MATERIAL PROVIDED –
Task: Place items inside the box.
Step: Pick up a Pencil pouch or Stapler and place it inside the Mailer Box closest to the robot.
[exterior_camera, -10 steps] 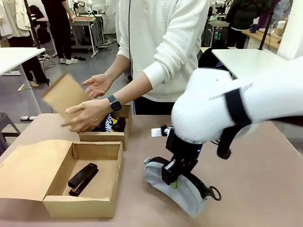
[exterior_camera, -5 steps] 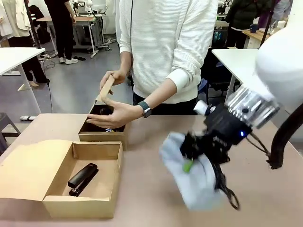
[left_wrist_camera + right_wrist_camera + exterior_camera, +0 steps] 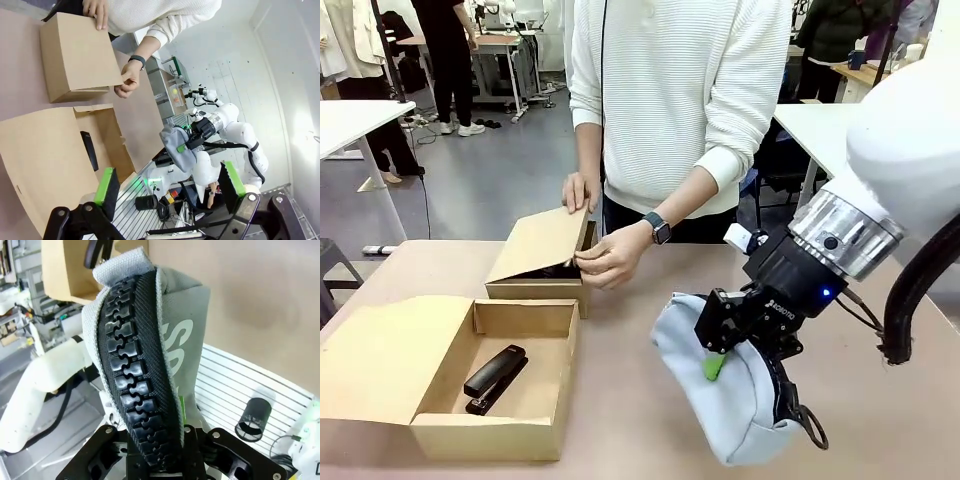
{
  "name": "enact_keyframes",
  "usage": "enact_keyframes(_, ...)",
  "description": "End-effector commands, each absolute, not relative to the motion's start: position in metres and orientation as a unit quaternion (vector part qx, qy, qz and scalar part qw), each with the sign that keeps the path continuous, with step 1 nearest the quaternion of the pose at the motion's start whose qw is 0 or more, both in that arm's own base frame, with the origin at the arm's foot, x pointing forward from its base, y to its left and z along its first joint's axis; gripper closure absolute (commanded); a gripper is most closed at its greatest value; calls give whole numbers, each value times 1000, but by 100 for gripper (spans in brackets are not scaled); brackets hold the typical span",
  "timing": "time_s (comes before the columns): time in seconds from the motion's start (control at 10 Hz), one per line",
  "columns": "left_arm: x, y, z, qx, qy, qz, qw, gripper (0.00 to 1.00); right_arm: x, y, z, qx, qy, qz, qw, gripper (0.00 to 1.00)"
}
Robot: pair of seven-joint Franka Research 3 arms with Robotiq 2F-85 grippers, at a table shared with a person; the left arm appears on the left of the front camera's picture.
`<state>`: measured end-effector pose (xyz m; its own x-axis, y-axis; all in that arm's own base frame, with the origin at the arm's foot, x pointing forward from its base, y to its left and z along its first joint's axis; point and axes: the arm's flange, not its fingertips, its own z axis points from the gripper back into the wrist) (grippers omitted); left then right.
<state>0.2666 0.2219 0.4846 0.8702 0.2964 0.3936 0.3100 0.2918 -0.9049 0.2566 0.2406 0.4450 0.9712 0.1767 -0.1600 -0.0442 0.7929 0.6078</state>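
Left gripper (image 3: 167, 176) jaws wide apart, empty. Box (image 3: 485, 438) lid open, stapler (image 3: 495, 378) inside, well left of right gripper (image 3: 718, 348). Person's hand (image 3: 608, 258) on smaller box (image 3: 535, 245). Right gripper clamped on grey pouch (image 3: 740, 405), which hangs below it

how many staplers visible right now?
1. A black stapler lies inside the larger open box at the table's left. Another could be hidden in the smaller box, whose flap the person's hand holds partly down.

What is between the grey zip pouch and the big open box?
Nothing: front view shows bare brown tabletop between grey fabric pouch and wide cardboard box.
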Motion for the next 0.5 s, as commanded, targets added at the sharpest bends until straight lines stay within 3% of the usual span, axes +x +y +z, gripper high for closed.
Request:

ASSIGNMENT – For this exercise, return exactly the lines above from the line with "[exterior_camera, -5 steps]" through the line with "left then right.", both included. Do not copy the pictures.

ANSWER FOR THIS EXERCISE –
[exterior_camera, -5 steps] 
[left_wrist_camera + right_wrist_camera + exterior_camera, +0 steps] 
{
  "name": "enact_keyframes",
  "usage": "enact_keyframes(_, ...)",
  "description": "End-effector commands, each absolute, not relative to the motion's start: position in metres and orientation as a unit quaternion (vector part qx, qy, qz and scalar part qw), each with the sign that keeps the path continuous, with step 1 nearest the quaternion of the pose at the motion's start whose qw is 0 or more, both in that arm's own base frame, with the origin at the arm's foot, x pointing forward from its base, y to its left and z along its first joint's axis; gripper closure absolute (commanded); a gripper is most closed at its greatest value; calls give whole numbers, each value times 1000, but by 100 for gripper (spans in brackets are not scaled); brackets hold the typical span",
  "timing": "time_s (comes before the columns): time in seconds from the motion's start (control at 10 Hz), one per line",
  "columns": "left_arm: x, y, z, qx, qy, qz, qw, gripper (0.00 to 1.00); right_arm: x, y, z, qx, qy, qz, qw, gripper (0.00 to 1.00)"
}
Robot: pair of seven-joint Franka Research 3 arms with Robotiq 2F-85 grippers, at a table shared with a person; the left arm appears on the left of the front camera's picture.
`<state>`: measured end-effector pose (xyz m; its own x-axis, y-axis; all in that arm's own base frame, with the origin at the arm's foot, x pointing forward from its base, y to its left and z along its first joint's axis; point and axes: the arm's flange, not its fingertips, its own z axis points from the gripper back into the wrist) (grippers omitted); left then right.

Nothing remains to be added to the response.